▶ **Prompt**: Find the string "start" in the listing below and return each line it appears in.
────────────────────
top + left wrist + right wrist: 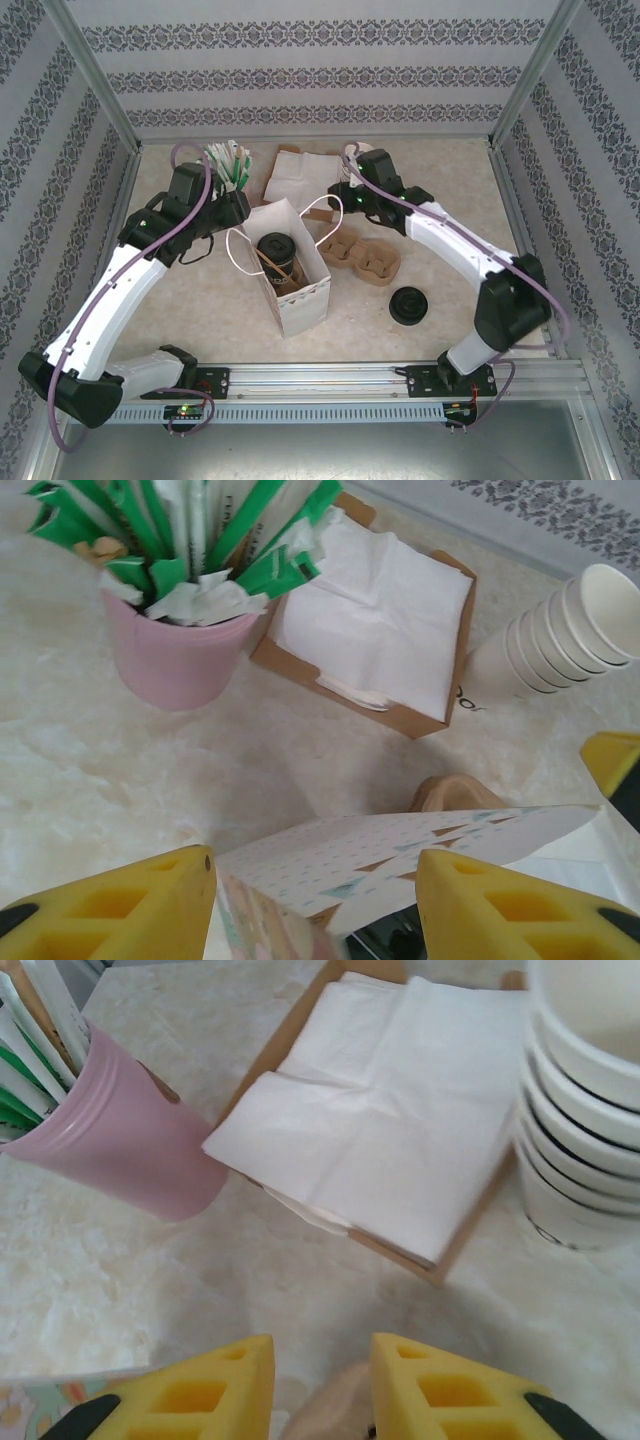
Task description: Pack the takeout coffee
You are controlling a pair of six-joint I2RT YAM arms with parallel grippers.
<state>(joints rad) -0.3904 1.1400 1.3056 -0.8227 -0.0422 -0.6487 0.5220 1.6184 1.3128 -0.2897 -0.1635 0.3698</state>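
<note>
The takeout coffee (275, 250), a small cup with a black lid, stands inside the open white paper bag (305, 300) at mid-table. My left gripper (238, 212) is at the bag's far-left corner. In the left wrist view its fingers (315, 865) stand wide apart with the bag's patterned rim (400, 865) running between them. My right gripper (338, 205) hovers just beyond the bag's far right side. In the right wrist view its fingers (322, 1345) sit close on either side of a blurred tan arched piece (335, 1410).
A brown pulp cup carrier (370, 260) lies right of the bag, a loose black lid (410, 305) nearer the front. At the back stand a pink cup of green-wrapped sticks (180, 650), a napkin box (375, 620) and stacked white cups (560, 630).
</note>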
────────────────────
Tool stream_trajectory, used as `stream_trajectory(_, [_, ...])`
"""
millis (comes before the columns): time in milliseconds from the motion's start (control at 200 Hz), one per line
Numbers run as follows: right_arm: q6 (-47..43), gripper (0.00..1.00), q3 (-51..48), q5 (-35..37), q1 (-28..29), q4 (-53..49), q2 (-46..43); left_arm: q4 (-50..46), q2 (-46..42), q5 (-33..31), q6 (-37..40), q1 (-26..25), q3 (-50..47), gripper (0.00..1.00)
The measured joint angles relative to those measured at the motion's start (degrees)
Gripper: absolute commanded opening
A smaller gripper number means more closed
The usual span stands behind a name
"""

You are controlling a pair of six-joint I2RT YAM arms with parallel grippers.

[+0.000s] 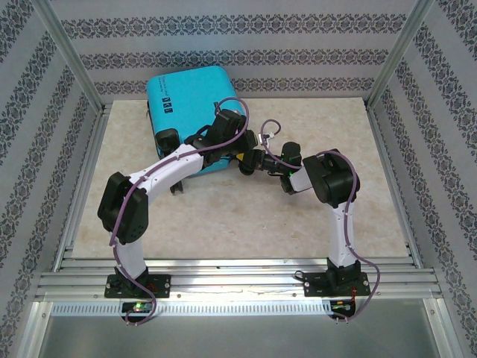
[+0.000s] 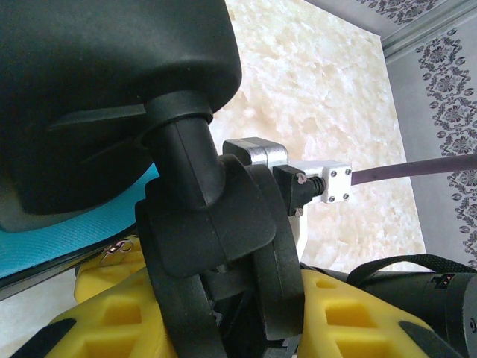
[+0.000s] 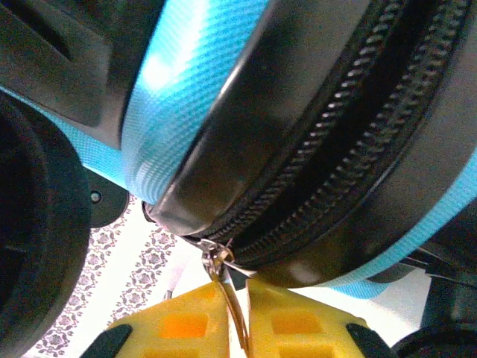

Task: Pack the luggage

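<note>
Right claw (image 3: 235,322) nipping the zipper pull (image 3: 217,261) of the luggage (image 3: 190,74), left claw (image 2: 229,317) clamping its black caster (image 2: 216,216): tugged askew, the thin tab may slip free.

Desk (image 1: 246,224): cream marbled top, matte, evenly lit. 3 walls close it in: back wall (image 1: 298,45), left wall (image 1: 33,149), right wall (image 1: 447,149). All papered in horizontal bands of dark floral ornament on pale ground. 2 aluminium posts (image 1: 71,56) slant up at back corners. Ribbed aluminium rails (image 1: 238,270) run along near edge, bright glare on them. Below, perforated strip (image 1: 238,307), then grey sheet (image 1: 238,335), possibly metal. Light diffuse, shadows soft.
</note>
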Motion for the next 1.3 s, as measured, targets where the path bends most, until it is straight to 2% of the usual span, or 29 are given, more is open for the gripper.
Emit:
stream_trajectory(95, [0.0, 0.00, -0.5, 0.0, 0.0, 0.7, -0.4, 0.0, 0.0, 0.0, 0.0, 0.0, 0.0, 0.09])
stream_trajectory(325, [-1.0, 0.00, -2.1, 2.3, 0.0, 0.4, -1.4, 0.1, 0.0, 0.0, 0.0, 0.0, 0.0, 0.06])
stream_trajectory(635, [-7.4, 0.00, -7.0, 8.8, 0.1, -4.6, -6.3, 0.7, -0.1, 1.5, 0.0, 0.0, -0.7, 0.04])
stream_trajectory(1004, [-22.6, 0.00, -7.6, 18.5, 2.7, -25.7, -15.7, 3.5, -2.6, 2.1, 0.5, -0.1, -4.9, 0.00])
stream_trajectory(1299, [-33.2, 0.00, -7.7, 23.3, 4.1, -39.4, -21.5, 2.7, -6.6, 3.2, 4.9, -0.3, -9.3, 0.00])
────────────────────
▶ **Response to this task**:
millis (comes before the columns): time in milliseconds from the motion's start (control at 200 Hz), one per line
The measured joint angles relative to those measured at the motion's start (degrees)

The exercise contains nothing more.